▶ [Data excerpt]
*** Begin section ***

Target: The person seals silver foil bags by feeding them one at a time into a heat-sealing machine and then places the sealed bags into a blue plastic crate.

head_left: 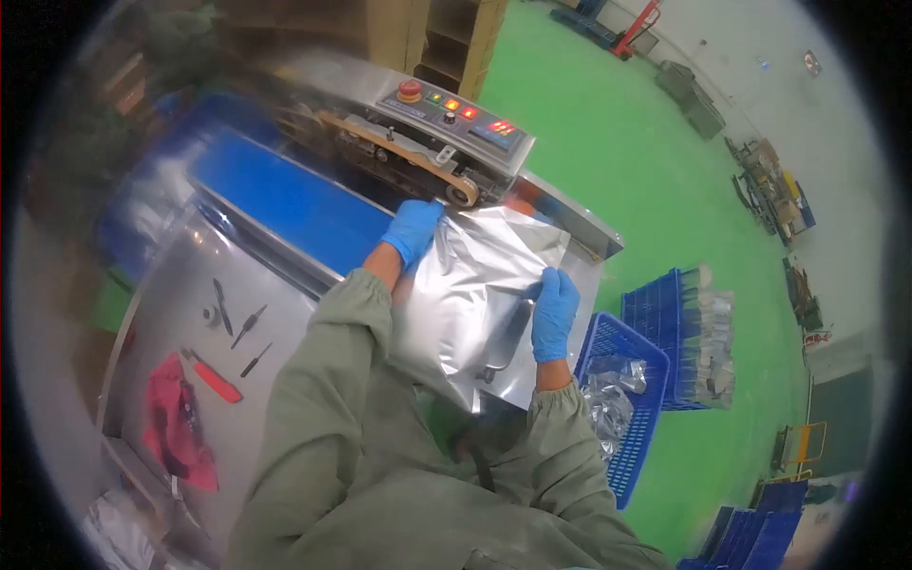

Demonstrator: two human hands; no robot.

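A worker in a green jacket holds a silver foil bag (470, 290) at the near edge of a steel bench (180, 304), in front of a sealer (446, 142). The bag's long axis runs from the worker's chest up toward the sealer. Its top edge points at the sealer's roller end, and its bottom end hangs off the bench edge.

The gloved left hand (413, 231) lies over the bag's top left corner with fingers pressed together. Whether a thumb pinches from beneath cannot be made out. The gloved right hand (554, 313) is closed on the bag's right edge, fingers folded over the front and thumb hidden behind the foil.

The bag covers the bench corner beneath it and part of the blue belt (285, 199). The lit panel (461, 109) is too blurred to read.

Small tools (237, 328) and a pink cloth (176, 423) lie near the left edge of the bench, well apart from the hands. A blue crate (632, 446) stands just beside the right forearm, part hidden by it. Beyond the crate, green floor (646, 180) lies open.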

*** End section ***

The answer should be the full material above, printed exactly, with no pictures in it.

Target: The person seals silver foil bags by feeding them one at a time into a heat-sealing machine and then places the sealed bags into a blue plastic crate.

head_left: 

Demonstrator: two human hands; no robot.

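A worker in a green jacket holds a silver foil bag (470, 290) at the near edge of a steel bench (180, 304), in front of a sealer (446, 142). The bag's long axis runs from the worker's chest up toward the sealer. Its top edge points at the sealer's roller end, and its bottom end hangs off the bench edge.

The gloved left hand (413, 231) lies over the bag's top left corner with fingers pressed together. Whether a thumb pinches from beneath cannot be made out. The gloved right hand (554, 313) is closed on the bag's right edge, fingers folded over the front and thumb hidden behind the foil.

The bag covers the bench corner beneath it and part of the blue belt (285, 199). The lit panel (461, 109) is too blurred to read.

Small tools (237, 328) and a pink cloth (176, 423) lie near the left edge of the bench, well apart from the hands. A blue crate (632, 446) stands just beside the right forearm, part hidden by it. Beyond the crate, green floor (646, 180) lies open.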

No further answer will be given.